Macrolides (erythromycin, clarithromycin and azithromycin) are the most widely prescribed antibiotics, with over 66 million prescriptions dispensed in 2008 in the United States alone.1 Although they are generally well tolerated, they can provoke drug interactions by several mechanisms. The most well-studied of these involves the inhibition of the cytochrome P450 enzymes involved in drug metabolism, particularly cytochrome P450 isoenzyme 3A4. This enzyme plays an important role in the metabolism of many medications. It is strongly inhibited by clarithromycin and erythromycin but not by azithromycin.2,3 In the presence of an inhibitor of this isoenzyme, drugs that require cytochrome P450 3A4 for their metabolism will accumulate, potentially leading to toxicity.4,5

Cytochrome P450 3A4 has many substrates of clinical relevance, but the calcium-channel blockers are of particular importance. These drugs are widely used for several chronic conditions, including hypertension and coronary artery disease. They are the ninth most commonly prescribed class of medications in the United States, with almost 90 million prescriptions dispensed in 2008.1 Moreover, they are all substrates for cytochrome P450 3A4.6,7 Erythromycin was shown to increase felodipine levels by about 300% in 12 patients,8 and several case reports have described significant cardiovascular toxicity in patients receiving a calcium-channel blocker in combination with erythromycin or clarithromycin.9–13 In contrast, no reports describe such toxicity in patients given azithromycin, which is consistent with the observation that it does not inhibit cytochrome P450 3A4.14

Given the popularity of macrolides and calcium-channel blockers, millions of patients worldwide are likely exposed to this drug combination each year. However, the potential interaction between these drugs is not widely appreciated, and no rigorous studies describe the clinical consequences. We analyzed the health care records of more than 1.5 million older individuals to characterize the clinical consequences of macrolide use among patients who were taking a calcium-channel blocker.

## Methods

### Data sources

We conducted a population-based study of residents aged 66 years or older in the province of Ontario. Prescription drug records were obtained from the Ontario Drug Benefit Claims Database, and information on hospital admissions was collected using the Canadian Institute for Health Information’s Discharge Abstract Database. Demographic information was derived from the Registered Persons Database, which contains an entry for each resident of Ontario who has been issued a health card. Finally, the Ontario Health Insurance Plan Database provided information regarding claims for physician services. These databases are linked anonymously using encrypted health card numbers. They are routinely used to study drug safety, including the consequences of drug interactions.15–18 This study was approved by the Research Ethics Board of the Sunnybrook Health Sciences Centre.

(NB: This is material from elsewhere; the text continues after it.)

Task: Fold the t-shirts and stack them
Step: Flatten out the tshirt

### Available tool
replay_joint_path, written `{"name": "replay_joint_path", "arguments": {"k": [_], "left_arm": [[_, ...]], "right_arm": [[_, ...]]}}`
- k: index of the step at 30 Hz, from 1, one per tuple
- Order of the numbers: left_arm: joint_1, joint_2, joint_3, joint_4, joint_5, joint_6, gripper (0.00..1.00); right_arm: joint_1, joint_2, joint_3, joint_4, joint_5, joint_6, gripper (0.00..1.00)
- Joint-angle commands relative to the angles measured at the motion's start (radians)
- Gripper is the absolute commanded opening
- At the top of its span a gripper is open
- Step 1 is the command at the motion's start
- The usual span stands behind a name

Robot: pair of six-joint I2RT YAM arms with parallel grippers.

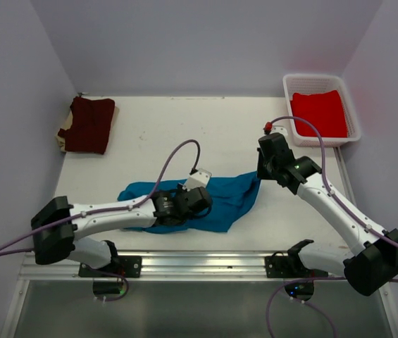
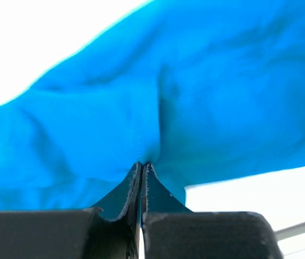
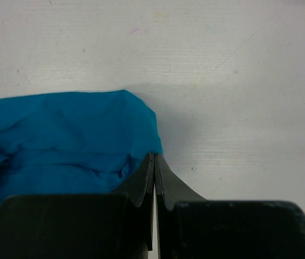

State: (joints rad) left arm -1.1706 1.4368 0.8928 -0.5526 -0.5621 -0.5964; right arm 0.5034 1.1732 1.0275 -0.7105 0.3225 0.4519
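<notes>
The teal-blue t-shirt (image 1: 230, 204) lies crumpled along the near middle of the table. My left gripper (image 1: 196, 200) rests on its middle, jaws closed and pinching a fold of the cloth (image 2: 195, 97) at the tips (image 2: 142, 163). My right gripper (image 1: 260, 174) is shut at the shirt's right corner, with the edge of the cloth (image 3: 60, 140) caught at the tips (image 3: 155, 155). The dark maroon t-shirt (image 1: 89, 125) lies folded at the far left. The bright red t-shirt (image 1: 318, 113) lies in the white basket (image 1: 311, 76) at the far right.
The white table (image 1: 184, 134) shows bare between the maroon shirt and the basket. A metal rail (image 1: 199, 264) runs along the near edge. Purple cables loop over both arms. Grey walls close in the table on three sides.
</notes>
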Motion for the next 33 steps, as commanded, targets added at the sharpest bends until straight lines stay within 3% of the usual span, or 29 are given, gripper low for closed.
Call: {"name": "replay_joint_path", "arguments": {"k": [1,5,16,18,19,20,21,27,28,31,32,33], "left_arm": [[-0.008,-0.154,0.132,-0.179,-0.182,-0.068,0.00],[-0.006,-0.284,0.241,-0.289,-0.300,-0.059,0.00],[0.000,-0.421,0.469,-0.566,-0.613,-0.129,0.00],[0.000,-0.531,0.521,-0.503,-0.622,-0.027,0.00],[0.002,-0.635,0.518,-0.346,-0.557,0.144,0.00],[0.000,-0.636,0.518,-0.293,-0.556,0.145,0.00],[0.000,-0.695,0.518,-0.236,-0.518,0.267,0.00],[0.034,-0.817,0.598,-0.049,-0.101,0.486,0.00],[0.063,-0.832,0.603,-0.024,0.027,0.501,0.00],[0.300,-0.881,0.595,0.063,0.318,0.543,0.00],[0.462,-0.886,0.594,0.086,0.385,0.544,0.00],[0.542,-0.886,0.598,0.091,0.524,0.549,0.00]], "right_arm": [[-0.005,-0.026,0.014,0.025,0.019,-0.012,0.00],[-0.016,-0.032,0.025,0.023,0.033,-0.007,0.00],[-0.019,-0.113,0.123,0.002,0.131,-0.015,0.00],[-0.017,-0.196,0.176,0.009,0.147,-0.037,0.00],[-0.017,-0.270,0.204,0.049,0.138,-0.070,0.00],[-0.017,-0.271,0.204,0.049,0.138,-0.070,0.00],[-0.017,-0.297,0.219,0.060,0.138,-0.093,0.00],[-0.017,-0.585,0.218,0.196,0.049,-0.194,0.00],[-0.019,-0.616,0.218,0.210,0.044,-0.208,0.00],[-0.017,-0.696,0.238,0.218,0.061,-0.252,0.00],[-0.019,-0.696,0.250,0.179,0.100,-0.257,0.00],[-0.019,-0.670,0.276,0.154,0.124,-0.257,0.00]]}}
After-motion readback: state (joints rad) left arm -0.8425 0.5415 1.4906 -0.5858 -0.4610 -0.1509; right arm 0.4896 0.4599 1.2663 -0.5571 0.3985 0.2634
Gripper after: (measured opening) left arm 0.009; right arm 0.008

### Identification of patients and outcomes

We established a cohort of patients prescribed a single calcium-channel blocker (verapamil, diltiazem, nifedipine, amlodipine or felodipine) between Apr. 1, 1994, and Mar. 31, 2009. For each patient, we defined a period of continuous use of a calcium-channel blocker beginning with the first prescription for the drug after the patient’s 66th birthday, as has been done in previous studies.15,16,18 Continuous use of calcium-channel blockers was defined as the receipt of a refill for the drug within 180 days of the date of the previous prescription. Patients were deemed to have stopped their therapy if more than 180 days elapsed between prescriptions. In this situation, patients were followed for an additional 60 days from the date of their last prescription to identify any events that may have precipitated cessation. Observation ended with admission to hospital for treatment of an outcome of interest, death, discontinuation of therapy or a switch to a different calcium-channel blocker, whichever occurred first.

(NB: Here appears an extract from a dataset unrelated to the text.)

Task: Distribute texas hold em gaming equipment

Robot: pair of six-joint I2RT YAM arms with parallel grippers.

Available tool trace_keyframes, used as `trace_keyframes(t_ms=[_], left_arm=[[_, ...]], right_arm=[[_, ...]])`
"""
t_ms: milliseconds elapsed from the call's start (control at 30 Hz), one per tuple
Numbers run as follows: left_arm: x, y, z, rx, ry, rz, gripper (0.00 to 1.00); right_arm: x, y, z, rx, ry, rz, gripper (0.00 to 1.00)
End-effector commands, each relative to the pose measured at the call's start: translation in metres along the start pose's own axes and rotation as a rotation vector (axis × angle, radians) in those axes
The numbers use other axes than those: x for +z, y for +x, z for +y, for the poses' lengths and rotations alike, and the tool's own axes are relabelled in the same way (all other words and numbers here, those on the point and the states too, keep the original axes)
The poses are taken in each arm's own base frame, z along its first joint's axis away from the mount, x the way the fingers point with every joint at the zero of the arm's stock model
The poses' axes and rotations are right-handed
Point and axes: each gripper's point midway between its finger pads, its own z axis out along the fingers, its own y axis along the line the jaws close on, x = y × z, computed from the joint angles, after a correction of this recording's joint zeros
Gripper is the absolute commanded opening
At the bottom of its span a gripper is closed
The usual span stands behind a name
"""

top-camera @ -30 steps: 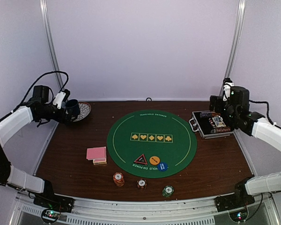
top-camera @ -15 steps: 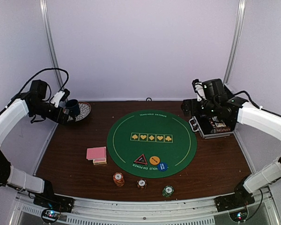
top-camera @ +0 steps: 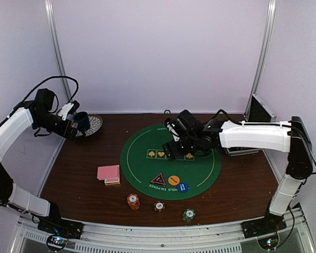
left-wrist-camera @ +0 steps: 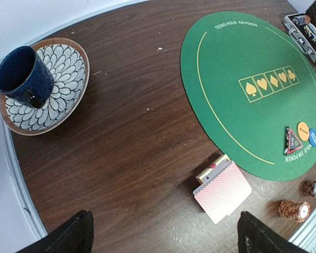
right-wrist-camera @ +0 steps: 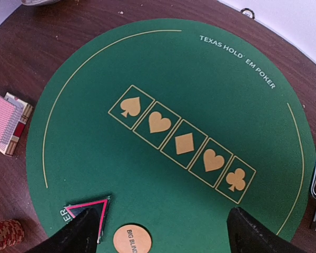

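Two pairs of fingers stand wide: the left fingers (left-wrist-camera: pixel 68 237) near the cup (left-wrist-camera: pixel 23 76) at 10 o'clock, the right fingers (right-wrist-camera: pixel 76 234) over the green mat (top-camera: pixel 142 145). Lower the right squarely astride the red triangle (top-camera: pixel 159 180) at the mat's 6 o'clock (it lies flat). Half a second earlier, that arm hung by the chip case (left-wrist-camera: pixel 305 31) at 3 o'clock.

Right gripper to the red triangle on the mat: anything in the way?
Nothing visible. The right gripper hangs open over the green mat, with the red triangle lying flat near one fingertip. The orange disc sits beside the triangle, not across the path.
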Motion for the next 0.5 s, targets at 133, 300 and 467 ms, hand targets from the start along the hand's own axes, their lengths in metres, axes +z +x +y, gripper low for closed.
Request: trace_keyframes(t_ms=[133, 300, 467], left_arm=[[-0.001, 0.006, -0.011, 0.030, 0.048, 0.014, 0.98], [-0.001, 0.010, -0.015, 0.044, 0.062, 0.015, 0.98], [-0.002, 0.012, -0.018, 0.047, 0.075, 0.011, 0.98]], right_arm=[[0.017, 0.013, 0.036, -0.013, -0.007, 0.058, 0.80], [0.026, 0.039, 0.048, -0.041, -0.006, 0.119, 0.72], [0.031, 0.065, 0.062, -0.050, -0.028, 0.170, 0.64]])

We excluded patients during their first year of eligibility for coverage of prescription medications under the Ontario Drug Benefit Program (i.e., those aged 65 years) to avoid incomplete medication records. Patients who had prescriptions for more than one macrolide in the 30 days before admission to hospital were also excluded.

In the primary analysis, we identified patients in the cohort who were admitted to hospital for treatment of either hypotension or shock according to the following International Classification of Diseases codes (both the 9th and 10th revisions were used): ICD-9 458.0, 458.1, 458.9, 785.50, 785.51 and 785.59; and ICD-10 I95.0, I95.1, I95.2, I95.8, I95.9, R57.0, R57.1, R57.8 and R57.9. We examined data only for patients in whom hypotension was present at the time of admission to hospital. The date of admission to hospital served as the reference date for all analyses. Only the first instance of each outcome was examined for each patient.

### Design and analysis

We used the case-crossover design to avoid potential concerns about unresolved confounding. This technique allows one to assess the brief change in risk associated with a transient exposure.19 Under this design, each person serves as his or her own control; consequently, confounding due to age, sex and other fixed patient factors is extinguished. We used the pair-matched analytic approach to contrast exposure to each macrolide in a seven-day risk period immediately before admission to hospital with a seven-day control period one month earlier. The case-crossover design was nested in the cohort of patients receiving a calcium-channel blocker.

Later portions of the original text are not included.